= Institute of Traditional Medicine Services (Bhutan) =

The Institute of Traditional Medicine Services is based in Thimphu, the capital of Bhutan, located on a hilltop above the Traditional Arts Center and the National Library. The institute supplies traditional medicines and medical services, trains doctors, and conducts research on traditional medicinal plants to identify the ingredients and develop new products. The institute has a library dating back to around 1616, when Tibetan Buddhism was introduced to Bhutan. The books and recipes were collected from monasteries where scholars had preserved the medical lore.

==History==
In 1967 the king directed the Health Department of Bhutan to establish a traditional medicine system for the welfare of Bhutanese people and to preserve the Bhutanese traditional culture. An "Indigenous Dispensary" was opened on 28 June 1968 at Dechencholing, Thimphu, staffed by doctors trained in Tibet. It was moved to its present site in Thimphu in 1979 and renamed the National Indigenous Hospital, then renamed the National Institute of Traditional Medicine in 1988, and then upgraded to the Institute of Traditional Medicine Services (ITMS) in 1998. In parallel, smaller traditional medical centers have been opened across the country, and were available in all districts of Bhutan by the end of 2001. These centers are integrated into the national health service, and are attached to the district hospitals.

==Health care==
The institute dispenses traditional medicines produced in its laboratories from minerals, animal parts, precious metals, gems and plants. Generally the patient should abstain from meat and alcohol during the medical course. Over 40,000 patients are treated annually by the institute's hospital in Thimphu. Nationwide, traditional medicine units treat over 100,000 patients a year.

==Training and research==
The institute trains workers in traditional medicine, offering a five-year course leading to a bachelor's degree for physicians, and a three-year diploma course for the compounders who create the medicines. By 2004 the institute had produced 37 graduates and 38 diploma students, most of whom were employed in the institute.

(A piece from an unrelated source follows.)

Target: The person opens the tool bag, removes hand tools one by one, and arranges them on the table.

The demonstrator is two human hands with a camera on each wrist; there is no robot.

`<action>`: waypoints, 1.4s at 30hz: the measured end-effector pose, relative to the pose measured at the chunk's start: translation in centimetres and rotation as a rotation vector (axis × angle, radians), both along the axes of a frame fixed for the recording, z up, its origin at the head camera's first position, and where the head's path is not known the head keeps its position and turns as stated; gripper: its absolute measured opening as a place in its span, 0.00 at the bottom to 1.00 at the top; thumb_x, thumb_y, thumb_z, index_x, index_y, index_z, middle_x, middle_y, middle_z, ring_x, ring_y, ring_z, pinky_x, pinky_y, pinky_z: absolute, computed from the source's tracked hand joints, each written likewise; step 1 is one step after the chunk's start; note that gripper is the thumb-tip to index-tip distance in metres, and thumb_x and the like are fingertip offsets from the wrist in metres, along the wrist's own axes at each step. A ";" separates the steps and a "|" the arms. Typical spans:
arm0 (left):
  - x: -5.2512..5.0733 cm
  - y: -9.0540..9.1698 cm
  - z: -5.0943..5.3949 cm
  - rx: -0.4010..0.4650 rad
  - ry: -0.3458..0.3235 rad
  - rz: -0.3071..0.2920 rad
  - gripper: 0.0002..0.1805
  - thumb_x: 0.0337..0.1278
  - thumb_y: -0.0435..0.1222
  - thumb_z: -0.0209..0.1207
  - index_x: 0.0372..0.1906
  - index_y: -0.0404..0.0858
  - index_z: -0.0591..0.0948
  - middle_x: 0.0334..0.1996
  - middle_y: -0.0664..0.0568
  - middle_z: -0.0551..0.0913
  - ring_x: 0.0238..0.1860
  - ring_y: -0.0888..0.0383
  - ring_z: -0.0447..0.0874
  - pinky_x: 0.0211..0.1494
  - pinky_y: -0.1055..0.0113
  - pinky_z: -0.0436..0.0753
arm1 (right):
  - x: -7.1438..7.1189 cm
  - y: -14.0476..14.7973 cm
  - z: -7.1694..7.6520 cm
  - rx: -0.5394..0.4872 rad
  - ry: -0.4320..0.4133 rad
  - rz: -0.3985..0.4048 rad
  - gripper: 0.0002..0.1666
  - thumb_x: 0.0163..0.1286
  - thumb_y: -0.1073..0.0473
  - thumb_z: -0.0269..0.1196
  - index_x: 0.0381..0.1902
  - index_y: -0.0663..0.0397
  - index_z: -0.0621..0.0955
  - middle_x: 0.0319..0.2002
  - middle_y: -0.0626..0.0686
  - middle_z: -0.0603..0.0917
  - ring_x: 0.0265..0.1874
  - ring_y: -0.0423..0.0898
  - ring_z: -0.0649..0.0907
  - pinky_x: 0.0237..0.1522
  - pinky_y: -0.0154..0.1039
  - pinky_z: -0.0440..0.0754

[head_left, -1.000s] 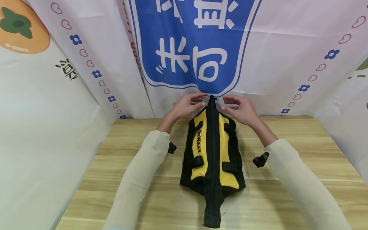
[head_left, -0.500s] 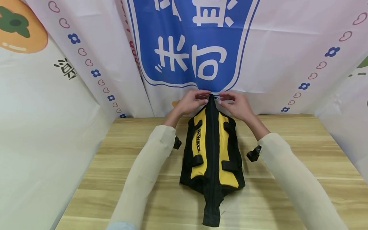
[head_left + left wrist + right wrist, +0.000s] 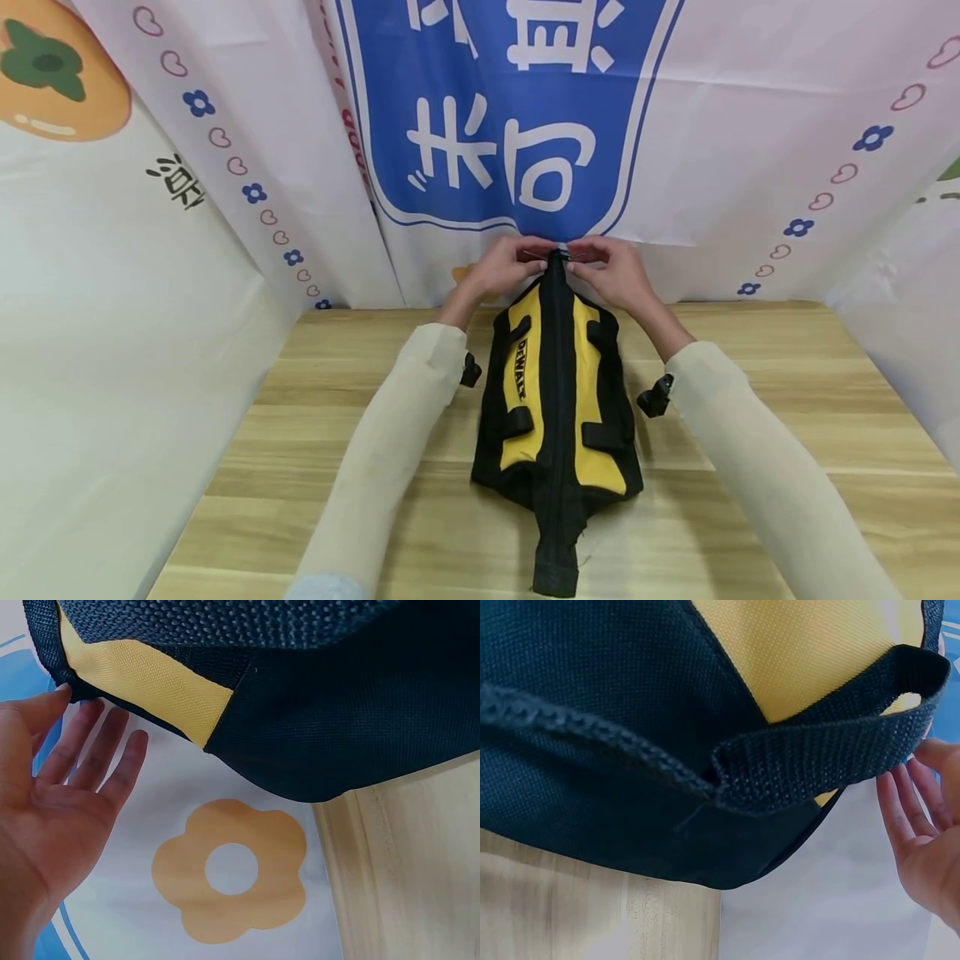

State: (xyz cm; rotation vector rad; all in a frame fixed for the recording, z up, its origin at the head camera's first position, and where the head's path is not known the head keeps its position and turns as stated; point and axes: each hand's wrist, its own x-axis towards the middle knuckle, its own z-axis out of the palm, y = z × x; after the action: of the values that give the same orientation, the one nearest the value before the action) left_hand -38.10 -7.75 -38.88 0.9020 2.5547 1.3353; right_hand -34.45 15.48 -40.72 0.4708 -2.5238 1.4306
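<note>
DEWALT bag point(image 3: 557, 392): on the table, middle of the head view, lying lengthwise, far end next to the backdrop. Can't tell if the two touch.

Biggest first. Backdrop point(image 3: 720, 183): white sheet, hearts and blue flowers printed down both sides, blue panel point(image 3: 487, 83) with white characters in the middle. Table point(image 3: 292, 433): light wood-grain, runs up to the sheet. Left sleeve point(image 3: 397, 442) and right sleeve point(image 3: 757, 458): cream, one on each side of the bag, arms reaching to its far end.

Bag body: yellow panels, black sides, brand name on the left panel. Black centre strip point(image 3: 556, 333) runs the full length, ends in a flat end tab point(image 3: 556, 575) on the near side, sticking out past the body.

Left hand point(image 3: 504, 267): pinches the black far end, thumb tip on the fabric, index mostly hidden, other fingers spread below. Right hand point(image 3: 621, 271): at the same end, opposite side, thumb and index up against the tip; strap blocks the contact in the right wrist view, so can't tell if it pinches.

Flower print point(image 3: 232, 870): orange, on the sheet below the left hand in the left wrist view. Strap point(image 3: 825, 761): black webbing, bowed off the bag's right side. Black wrist devices point(image 3: 656, 397): one at each cuff.
</note>
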 end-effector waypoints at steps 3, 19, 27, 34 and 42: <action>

The pharmaceutical and research unit produces the 103 essential compounds in the traditional medicine list, and directs cultivation of the medicinal plants. The unit also conducts research to authenticate species, measure effectiveness, control quality and standardize the production processes. There has been discussion about the possibility of privatizing the production unit.

== Courses ==
Source:
1. Bachelors of Science in Traditional Medicine (Drungtsho)
2. Diploma in Traditional Medicine(sMenpa)

==Museum==
The institute museum showcases ingredients that include herbs, minerals, precious metals, gems and animal parts that have healing abilities.